%%

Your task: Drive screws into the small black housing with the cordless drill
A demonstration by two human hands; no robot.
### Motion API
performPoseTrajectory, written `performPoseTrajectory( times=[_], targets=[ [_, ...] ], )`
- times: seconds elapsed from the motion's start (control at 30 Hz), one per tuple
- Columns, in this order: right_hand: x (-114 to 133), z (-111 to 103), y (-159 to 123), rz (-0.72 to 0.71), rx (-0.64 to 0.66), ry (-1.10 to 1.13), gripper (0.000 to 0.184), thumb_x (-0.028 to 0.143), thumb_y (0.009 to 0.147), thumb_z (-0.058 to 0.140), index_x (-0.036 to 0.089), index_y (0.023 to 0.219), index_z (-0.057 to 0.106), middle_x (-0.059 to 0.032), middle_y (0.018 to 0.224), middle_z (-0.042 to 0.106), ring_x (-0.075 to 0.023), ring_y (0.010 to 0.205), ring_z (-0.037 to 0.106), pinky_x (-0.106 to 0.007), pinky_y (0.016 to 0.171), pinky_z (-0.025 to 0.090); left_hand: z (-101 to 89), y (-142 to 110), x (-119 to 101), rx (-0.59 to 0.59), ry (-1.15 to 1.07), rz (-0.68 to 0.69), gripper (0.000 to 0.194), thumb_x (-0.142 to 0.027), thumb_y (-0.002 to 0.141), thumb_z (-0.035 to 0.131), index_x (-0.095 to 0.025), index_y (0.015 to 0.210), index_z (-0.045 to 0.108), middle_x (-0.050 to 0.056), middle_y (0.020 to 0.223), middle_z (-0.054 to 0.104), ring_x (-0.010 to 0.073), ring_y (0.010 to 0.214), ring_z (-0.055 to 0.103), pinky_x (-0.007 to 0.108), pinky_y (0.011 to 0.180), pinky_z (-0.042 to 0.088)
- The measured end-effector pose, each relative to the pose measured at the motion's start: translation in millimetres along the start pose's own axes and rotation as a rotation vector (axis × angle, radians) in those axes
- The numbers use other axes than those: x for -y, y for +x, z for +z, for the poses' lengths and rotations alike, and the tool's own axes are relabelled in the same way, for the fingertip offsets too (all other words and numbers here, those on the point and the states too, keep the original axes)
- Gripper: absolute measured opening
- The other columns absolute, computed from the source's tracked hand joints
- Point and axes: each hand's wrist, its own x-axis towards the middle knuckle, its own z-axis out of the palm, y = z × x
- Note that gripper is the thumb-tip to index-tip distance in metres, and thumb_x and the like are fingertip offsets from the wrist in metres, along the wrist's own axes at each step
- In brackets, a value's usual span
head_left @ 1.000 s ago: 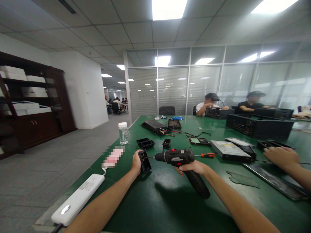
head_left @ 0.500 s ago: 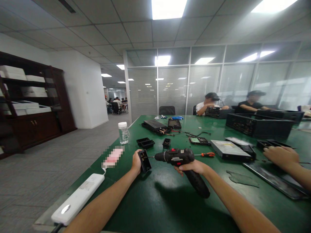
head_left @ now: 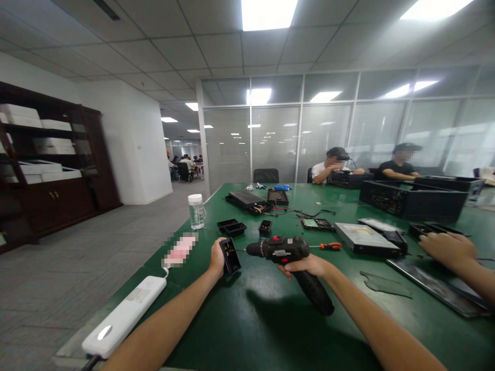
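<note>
My left hand (head_left: 217,258) is closed on a small black plastic box (head_left: 231,256), tilted so its hollow side faces right; small brass-coloured spots show inside it. My right hand (head_left: 305,267) grips a black cordless drill (head_left: 282,250) by its handle. The drill points left, and its thin bit reaches the box's hollow; whether the tip touches a screw is too small to tell. Just beyond my hands lie similar black boxes (head_left: 232,228) and another one (head_left: 265,228). Behind the drill rests a screwdriver (head_left: 330,247) with an orange and black handle.
On the green table (head_left: 247,330) are a white power strip (head_left: 127,314), a clear bottle (head_left: 196,212), an optical drive (head_left: 365,239), a circuit board (head_left: 317,224) and a black computer case (head_left: 413,201). A co-worker's hand (head_left: 448,250) is at the right; two people sit across.
My hands, the box and the drill stay in the same place. Across the table, a dark case at the far right has shifted right beside the person in black.
</note>
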Motion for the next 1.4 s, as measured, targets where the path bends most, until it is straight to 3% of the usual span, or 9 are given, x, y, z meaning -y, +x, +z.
performPoseTrajectory(
  times=[0.83, 1.4],
  targets=[
    [0.7, 1.2, 1.0, -0.02, 0.03, -0.008, 0.027, 0.033, 0.072, 0.068, 0.009, 0.08, 0.059, -0.0026, 0.07, 0.053, -0.0135, 0.066, 0.053, -0.03, 0.065, 0.047, 0.5, -1.2, -1.3, 0.004, -0.031, -0.015, 0.029, -0.044, 0.067, 0.049, -0.018, 0.075, 0.06, -0.002, 0.062, 0.056, 0.0148, 0.056, 0.053, 0.027, 0.055, 0.042],
    [-3.6, -2.2, 0.3, -0.011, 0.013, -0.003, 0.031, 0.033, 0.072, 0.069, 0.008, 0.09, 0.061, -0.0035, 0.073, 0.055, -0.0142, 0.067, 0.054, -0.029, 0.065, 0.047, -1.1, 3.8, 5.0, 0.005, -0.013, 0.02, 0.029, -0.044, 0.067, 0.049, -0.019, 0.074, 0.061, -0.001, 0.063, 0.057, 0.0153, 0.058, 0.053, 0.027, 0.057, 0.042]
  ],
)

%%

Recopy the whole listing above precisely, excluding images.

Answer area |
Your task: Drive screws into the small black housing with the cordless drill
A demonstration by two human hands; no robot.
### Motion API
performPoseTrajectory, written `performPoseTrajectory( times=[_], targets=[ [_, ...] ], )`
- times: seconds elapsed from the motion's start (control at 30 Hz), one per tuple
- Columns, in this order: right_hand: x (-114 to 133), z (-111 to 103), y (-159 to 123), rz (-0.72 to 0.71), rx (-0.64 to 0.66), ry (-1.10 to 1.13), gripper (0.000 to 0.184), thumb_x (-0.028 to 0.143), thumb_y (0.009 to 0.147), thumb_z (-0.058 to 0.140), index_x (-0.036 to 0.089), index_y (0.023 to 0.219), index_z (-0.057 to 0.106), middle_x (-0.059 to 0.032), middle_y (0.018 to 0.224), middle_z (-0.042 to 0.106), ring_x (-0.075 to 0.023), ring_y (0.010 to 0.205), ring_z (-0.037 to 0.106), pinky_x (-0.106 to 0.007), pinky_y (0.016 to 0.171), pinky_z (-0.025 to 0.090); left_hand: z (-101 to 89), y (-142 to 110), x (-119 to 101), rx (-0.59 to 0.59), ry (-1.15 to 1.07), rz (-0.68 to 0.69), gripper (0.000 to 0.194), thumb_x (-0.142 to 0.027), thumb_y (-0.002 to 0.141), thumb_z (-0.035 to 0.131), index_x (-0.095 to 0.025), index_y (0.015 to 0.210), index_z (-0.045 to 0.108), middle_x (-0.050 to 0.056), middle_y (0.020 to 0.223), middle_z (-0.054 to 0.104), ring_x (-0.010 to 0.073), ring_y (0.010 to 0.214), ring_z (-0.055 to 0.103), pinky_x (-0.007 to 0.108), pinky_y (0.011 to 0.180), pinky_z (-0.042 to 0.088)
- The measured end-effector pose, each relative to the pose measured at the motion's start: translation in millimetres along the start pose's own axes and rotation as a rotation vector (axis × angle, radians) in those axes
- The numbers use other axes than those: x for -y, y for +x, z for +z, for the poses' lengths and rotations alike, and the tool's own axes are relabelled in the same way, for the fingertip offsets too (all other words and numbers here, those on the point and the states too, keep the original axes)
- Gripper: absolute measured opening
- The other columns absolute, computed from the source's tracked hand joints
- Point and axes: each hand's wrist, its own x-axis towards the middle knuckle, its own z-axis out of the palm, y = z × x
- Note that gripper is the thumb-tip to index-tip distance in metres, and thumb_x and the like are fingertip offsets from the wrist in metres, along the wrist's own axes at each step
- In brackets, a value's usual span
head_left @ 1.000 s ago: 
head_left @ 0.500 s ago: 
head_left @ now: 
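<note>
My left hand (head_left: 217,258) is closed on a small black plastic box (head_left: 231,256), tilted so its hollow side faces right; small brass-coloured spots show inside it. My right hand (head_left: 305,267) grips a black cordless drill (head_left: 282,250) by its handle. The drill points left, and its thin bit reaches the box's hollow; whether the tip touches a screw is too small to tell. Just beyond my hands lie similar black boxes (head_left: 232,228) and another one (head_left: 265,228). Behind the drill rests a screwdriver (head_left: 330,247) with an orange and black handle.
On the green table (head_left: 247,330) are a white power strip (head_left: 127,314), a clear bottle (head_left: 196,212), an optical drive (head_left: 365,239), a circuit board (head_left: 317,224) and a black computer case (head_left: 413,201). A co-worker's hand (head_left: 448,250) is at the right; two people sit across.
My hands, the box and the drill stay in the same place. Across the table, a dark case at the far right has shifted right beside the person in black.
</note>
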Motion for the next 1.4 s, as measured, targets where the path bends most, until it is straight to 3% of the usual span, or 9 are given, x, y, z meaning -y, +x, +z.
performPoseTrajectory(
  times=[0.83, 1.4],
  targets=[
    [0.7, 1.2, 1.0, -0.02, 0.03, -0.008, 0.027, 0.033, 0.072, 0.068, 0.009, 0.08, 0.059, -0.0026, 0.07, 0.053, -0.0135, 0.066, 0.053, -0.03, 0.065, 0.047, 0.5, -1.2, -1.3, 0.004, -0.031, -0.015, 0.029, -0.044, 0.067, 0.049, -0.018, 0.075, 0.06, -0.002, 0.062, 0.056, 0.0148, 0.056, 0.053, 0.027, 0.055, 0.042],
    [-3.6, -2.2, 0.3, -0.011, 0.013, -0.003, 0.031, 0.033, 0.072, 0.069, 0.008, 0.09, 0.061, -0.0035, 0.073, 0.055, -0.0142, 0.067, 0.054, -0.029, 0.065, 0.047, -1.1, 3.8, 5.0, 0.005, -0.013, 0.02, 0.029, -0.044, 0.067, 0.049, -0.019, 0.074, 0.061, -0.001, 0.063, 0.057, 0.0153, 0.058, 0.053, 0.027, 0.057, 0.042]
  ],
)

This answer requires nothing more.